Wet van 16 Mei 1829, omtrent de afschaffing der nog in werking zijnde wetboeken, op het tijdstip der invoering van de nationale wetboeken
Afschaffingswet
Zoo is het, dat Wij, den Raad van State gehoord en met gemeen overleg der Staten-Generaal,
Artikel
2
Het tegenwoordige wetboek op de manier van procederen in burgerlijke zaken, mitsgaders de besluiten en verordeningen daartoe betrekkelijk, zijn afgeschaft op den dag der invoering van het nieuwe wetboek van burgerlijke regtsvordering.
Artikel
3
Het tegenwoordige wetboek van koophandel, mitsgaders de besluiten en verordeningen daartoe betrekkelijk, zijn afgeschaft op den dag der invoering van het nieuwe wetboek van koophandel.
Artikel
4
Het tegenwoordige wetboek op het strafregt, mitsgaders de besluiten en verordeningen daartoe betrekkelijk, zijn afgeschaft op den dag der invoering van het nieuwe wetboek op het strafregt.
Artikel
5
Het tegenwoordige wetboek van criminele instructie, mitsgaders de besluiten en verordeningen daartoe betrekkelijk, zijn afgeschaft op den dag der invoering van het nieuwe wetboek van strafvordering.
Artikel
6
De tegenwoordige wetten op de zamenstelling der regterlijke magt, mitsgaders de besluiten en verordeningen daartoe betrekkelijk, zijn afgeschaft op den dag der invoering van de wet van 18 April 1827.
Artikel
7
Ieder wetboek van het Koningrijk zal in eene doorloopende reeks van artikelen worden vervat, met in achtneming der orde bij de vastgestelde titels aangenomen, en met zoodanige wijzigingen en verbeteringen, als bij eenige afzonderlijke wetten reeds zijn of nader zullen worden aangenomen, behoudens:
1°. Dat de 12e titel van het 1e boek van het burgerlijk wetboek, handelende van de akten van den burgerlijken stand, onmiddellijk zal volgen op den 2e titel van dat boek, handelende van Nederlanders en Vreemdelingen.

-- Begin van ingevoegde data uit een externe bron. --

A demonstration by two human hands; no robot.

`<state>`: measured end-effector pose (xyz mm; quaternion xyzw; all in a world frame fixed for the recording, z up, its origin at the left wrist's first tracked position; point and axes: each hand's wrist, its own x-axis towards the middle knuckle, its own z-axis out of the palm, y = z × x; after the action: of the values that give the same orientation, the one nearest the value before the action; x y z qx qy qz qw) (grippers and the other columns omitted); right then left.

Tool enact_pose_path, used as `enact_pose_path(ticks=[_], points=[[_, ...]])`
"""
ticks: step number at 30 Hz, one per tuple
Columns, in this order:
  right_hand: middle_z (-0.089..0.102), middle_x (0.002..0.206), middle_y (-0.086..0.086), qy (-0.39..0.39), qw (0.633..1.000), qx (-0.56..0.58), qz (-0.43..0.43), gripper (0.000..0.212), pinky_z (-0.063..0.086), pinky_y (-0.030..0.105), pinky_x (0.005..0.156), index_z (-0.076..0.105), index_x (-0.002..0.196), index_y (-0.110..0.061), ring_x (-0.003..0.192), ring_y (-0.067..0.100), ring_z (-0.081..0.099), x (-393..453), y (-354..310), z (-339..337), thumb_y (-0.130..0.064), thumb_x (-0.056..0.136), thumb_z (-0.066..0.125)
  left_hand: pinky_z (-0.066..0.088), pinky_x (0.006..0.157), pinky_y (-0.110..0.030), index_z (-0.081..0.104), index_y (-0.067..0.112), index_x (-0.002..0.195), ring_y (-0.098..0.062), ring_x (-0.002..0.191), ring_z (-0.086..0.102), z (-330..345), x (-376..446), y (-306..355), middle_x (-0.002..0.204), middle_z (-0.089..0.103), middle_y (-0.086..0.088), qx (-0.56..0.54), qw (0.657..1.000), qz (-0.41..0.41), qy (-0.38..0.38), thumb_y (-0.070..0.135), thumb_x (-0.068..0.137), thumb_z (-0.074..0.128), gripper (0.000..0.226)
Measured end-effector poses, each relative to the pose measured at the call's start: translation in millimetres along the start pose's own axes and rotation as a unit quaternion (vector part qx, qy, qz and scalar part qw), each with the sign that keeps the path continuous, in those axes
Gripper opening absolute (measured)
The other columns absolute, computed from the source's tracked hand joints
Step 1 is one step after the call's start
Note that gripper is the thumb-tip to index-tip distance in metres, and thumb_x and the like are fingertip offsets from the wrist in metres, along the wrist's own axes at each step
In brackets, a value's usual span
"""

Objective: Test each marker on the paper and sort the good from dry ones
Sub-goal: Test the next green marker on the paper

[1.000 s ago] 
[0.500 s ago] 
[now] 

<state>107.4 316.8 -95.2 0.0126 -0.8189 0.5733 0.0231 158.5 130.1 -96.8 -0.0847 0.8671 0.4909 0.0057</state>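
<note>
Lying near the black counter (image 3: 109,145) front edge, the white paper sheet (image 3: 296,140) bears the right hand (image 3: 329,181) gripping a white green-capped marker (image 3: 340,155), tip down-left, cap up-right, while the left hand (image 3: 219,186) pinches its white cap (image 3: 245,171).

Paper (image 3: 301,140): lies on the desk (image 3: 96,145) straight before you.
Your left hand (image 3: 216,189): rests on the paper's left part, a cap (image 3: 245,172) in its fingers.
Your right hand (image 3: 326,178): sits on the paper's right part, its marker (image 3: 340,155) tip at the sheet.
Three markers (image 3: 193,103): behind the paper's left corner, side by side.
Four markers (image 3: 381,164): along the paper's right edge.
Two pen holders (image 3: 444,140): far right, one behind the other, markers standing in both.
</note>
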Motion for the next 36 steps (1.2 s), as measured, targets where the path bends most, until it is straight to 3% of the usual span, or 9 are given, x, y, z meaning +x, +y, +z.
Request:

2°. Dat de 5e titel van het 3e boek, handelende van schenkingen, zal worden geplaatst dadelijk na den 9e titel van hetzelfde boek.
Lasten en bevelen dat deze in het staatsblad zal worden geplaatst, en dat alle ministeriële departementen, autoriteiten, kollegien en ambtenaren, wien zulks aangaat, aan de naauwkeurige uitvoering de hand zullen houden.